End of Sale Notice:

Commercial support for NGINX Service Mesh is available to customers who currently have active NGINX Microservices Bundle subscriptions. F5 NGINX announced the End of Sale (EoS) for the NGINX Microservices Bundles as of July 1, 2023.

See our End of Sale announcement for more details.

Release Notes 0.9.0

Release information for NGINX Service Mesh, a configurable, low‑latency infrastructure layer designed to handle a high volume of network‑based interprocess communication among application infrastructure services using application programming interfaces (APIs). Lists of new features and known issues are provided.

NGINX Service Mesh Version 0.9.0

These release notes provide general information and describe known issues for NGINX Service Mesh version 0.9.0, in the following categories:

Updates

NGINX Service Mesh 0.9.0 includes the following updates:

  • Support for Datadog OpenTracing end-point
  • Updates to Grafana dashboard metrics
  • Spire support for AWS Private CA
  • Greater support and control over pod egress traffic policies
  • Access control default behavior can now be set at install
  • Support for NGINX Plus Ingress Controller v1.10 for ingress and egress traffic management
  • New tutorials and updated docs
  • Bug fixes and improvements

Resolved Issues

This release includes fixes for the following issues. You can search by the issue ID to locate the details for an issue.

Known Issues

The following issues are known to be present in this release. Look for updates to these issues in future NGINX Service Mesh release notes.

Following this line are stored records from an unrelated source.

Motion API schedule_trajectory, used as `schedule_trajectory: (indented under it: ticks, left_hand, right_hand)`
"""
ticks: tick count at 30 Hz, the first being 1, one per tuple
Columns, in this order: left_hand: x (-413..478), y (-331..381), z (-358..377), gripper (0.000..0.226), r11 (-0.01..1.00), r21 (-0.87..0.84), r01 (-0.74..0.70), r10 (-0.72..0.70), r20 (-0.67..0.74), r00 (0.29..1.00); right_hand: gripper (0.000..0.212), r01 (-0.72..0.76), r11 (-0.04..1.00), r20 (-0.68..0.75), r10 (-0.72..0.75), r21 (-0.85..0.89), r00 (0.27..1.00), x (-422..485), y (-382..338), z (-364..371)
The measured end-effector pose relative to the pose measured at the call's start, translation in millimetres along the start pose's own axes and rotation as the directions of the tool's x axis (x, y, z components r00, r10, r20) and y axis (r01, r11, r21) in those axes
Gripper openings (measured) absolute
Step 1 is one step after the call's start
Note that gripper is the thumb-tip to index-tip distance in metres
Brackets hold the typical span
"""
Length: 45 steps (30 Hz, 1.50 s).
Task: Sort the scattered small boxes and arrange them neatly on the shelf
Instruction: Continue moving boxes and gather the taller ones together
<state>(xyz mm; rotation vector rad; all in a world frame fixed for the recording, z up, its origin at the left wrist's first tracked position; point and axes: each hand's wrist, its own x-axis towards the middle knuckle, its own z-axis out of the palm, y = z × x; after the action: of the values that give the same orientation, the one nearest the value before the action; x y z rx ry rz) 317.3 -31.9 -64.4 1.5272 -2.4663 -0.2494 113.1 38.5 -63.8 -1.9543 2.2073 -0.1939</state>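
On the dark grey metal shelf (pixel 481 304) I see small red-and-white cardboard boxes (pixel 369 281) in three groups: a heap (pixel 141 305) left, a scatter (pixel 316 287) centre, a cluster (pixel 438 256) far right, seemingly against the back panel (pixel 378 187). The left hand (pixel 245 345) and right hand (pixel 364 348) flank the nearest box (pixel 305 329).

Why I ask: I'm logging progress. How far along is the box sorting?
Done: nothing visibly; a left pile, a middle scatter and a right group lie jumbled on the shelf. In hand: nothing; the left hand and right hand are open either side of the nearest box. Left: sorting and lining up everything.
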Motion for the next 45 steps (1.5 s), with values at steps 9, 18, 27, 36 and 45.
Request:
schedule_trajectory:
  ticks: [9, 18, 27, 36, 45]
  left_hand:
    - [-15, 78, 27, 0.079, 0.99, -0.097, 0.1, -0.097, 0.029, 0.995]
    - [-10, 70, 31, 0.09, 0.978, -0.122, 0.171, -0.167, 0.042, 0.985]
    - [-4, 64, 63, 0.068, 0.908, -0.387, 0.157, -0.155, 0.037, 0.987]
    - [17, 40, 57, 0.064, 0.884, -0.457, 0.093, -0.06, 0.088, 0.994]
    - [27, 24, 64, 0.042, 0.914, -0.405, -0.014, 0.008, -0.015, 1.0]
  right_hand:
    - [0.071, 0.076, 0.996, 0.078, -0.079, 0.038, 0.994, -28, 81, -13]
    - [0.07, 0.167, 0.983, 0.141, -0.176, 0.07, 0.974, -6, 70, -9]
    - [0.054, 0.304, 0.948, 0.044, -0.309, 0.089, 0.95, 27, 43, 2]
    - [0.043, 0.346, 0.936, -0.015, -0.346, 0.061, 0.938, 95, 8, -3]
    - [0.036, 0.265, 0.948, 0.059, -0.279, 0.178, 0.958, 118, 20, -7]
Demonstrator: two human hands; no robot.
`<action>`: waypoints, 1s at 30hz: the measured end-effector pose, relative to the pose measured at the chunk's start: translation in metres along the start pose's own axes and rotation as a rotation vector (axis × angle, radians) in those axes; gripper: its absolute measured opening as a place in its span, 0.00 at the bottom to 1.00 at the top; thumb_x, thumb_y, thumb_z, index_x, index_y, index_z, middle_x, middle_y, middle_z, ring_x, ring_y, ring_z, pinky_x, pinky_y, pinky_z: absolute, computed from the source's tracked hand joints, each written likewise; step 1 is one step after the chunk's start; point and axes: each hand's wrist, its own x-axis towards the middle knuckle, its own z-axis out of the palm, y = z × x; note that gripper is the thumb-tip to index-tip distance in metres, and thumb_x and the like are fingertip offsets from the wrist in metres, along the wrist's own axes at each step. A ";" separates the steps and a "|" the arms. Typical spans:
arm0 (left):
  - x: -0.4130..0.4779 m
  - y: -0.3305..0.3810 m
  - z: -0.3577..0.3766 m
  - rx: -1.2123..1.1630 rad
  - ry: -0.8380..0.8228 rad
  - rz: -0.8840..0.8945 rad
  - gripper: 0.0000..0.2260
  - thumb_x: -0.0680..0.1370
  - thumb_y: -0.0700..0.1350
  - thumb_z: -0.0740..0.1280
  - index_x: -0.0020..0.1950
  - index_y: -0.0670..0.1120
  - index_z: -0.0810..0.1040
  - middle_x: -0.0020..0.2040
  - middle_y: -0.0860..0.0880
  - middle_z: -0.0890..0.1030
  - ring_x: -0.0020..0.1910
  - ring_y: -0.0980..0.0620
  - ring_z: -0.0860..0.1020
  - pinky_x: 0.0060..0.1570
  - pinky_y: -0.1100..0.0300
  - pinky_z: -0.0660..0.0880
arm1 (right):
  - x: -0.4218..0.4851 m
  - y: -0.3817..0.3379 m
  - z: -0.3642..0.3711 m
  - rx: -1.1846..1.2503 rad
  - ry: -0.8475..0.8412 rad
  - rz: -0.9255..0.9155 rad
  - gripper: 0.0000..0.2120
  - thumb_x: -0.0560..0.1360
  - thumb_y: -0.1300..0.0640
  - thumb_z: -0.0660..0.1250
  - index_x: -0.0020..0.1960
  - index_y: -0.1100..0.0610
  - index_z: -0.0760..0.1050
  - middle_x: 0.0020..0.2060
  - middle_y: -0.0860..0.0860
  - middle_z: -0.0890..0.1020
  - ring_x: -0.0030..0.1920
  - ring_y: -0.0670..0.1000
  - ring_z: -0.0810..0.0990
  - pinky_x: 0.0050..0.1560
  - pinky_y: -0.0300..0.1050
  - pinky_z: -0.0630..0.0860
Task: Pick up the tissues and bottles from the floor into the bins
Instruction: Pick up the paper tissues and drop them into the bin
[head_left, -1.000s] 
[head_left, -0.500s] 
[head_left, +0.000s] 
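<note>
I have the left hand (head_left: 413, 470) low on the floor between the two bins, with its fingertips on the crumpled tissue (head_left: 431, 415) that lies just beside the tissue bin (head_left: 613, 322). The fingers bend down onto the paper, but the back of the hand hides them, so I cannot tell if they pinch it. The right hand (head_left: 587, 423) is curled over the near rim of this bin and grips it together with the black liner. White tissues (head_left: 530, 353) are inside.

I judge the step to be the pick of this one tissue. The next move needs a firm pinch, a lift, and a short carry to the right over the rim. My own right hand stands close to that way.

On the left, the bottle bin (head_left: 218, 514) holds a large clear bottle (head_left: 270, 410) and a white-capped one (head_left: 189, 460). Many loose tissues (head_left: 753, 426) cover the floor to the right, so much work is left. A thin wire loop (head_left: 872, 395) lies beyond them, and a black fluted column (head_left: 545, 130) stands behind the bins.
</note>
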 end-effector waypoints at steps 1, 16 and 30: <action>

Non-injected pods and services mishandled as fallback services (14731)

We do not recommend using non-injected pods with a fallback service. Unless the non-injected fallback service is created following the proper order of operations, the service may not be recognized and updated in the circuit breaker flow.

Instead, we recommend using injected pods and services for service mesh injected workloads.


Workaround:

If you must use non-injected workloads, you need to configure the fallback service and pods before the Circuit Breaker CRD references them.

Warning messages emitted when traffic access policies applied(17117)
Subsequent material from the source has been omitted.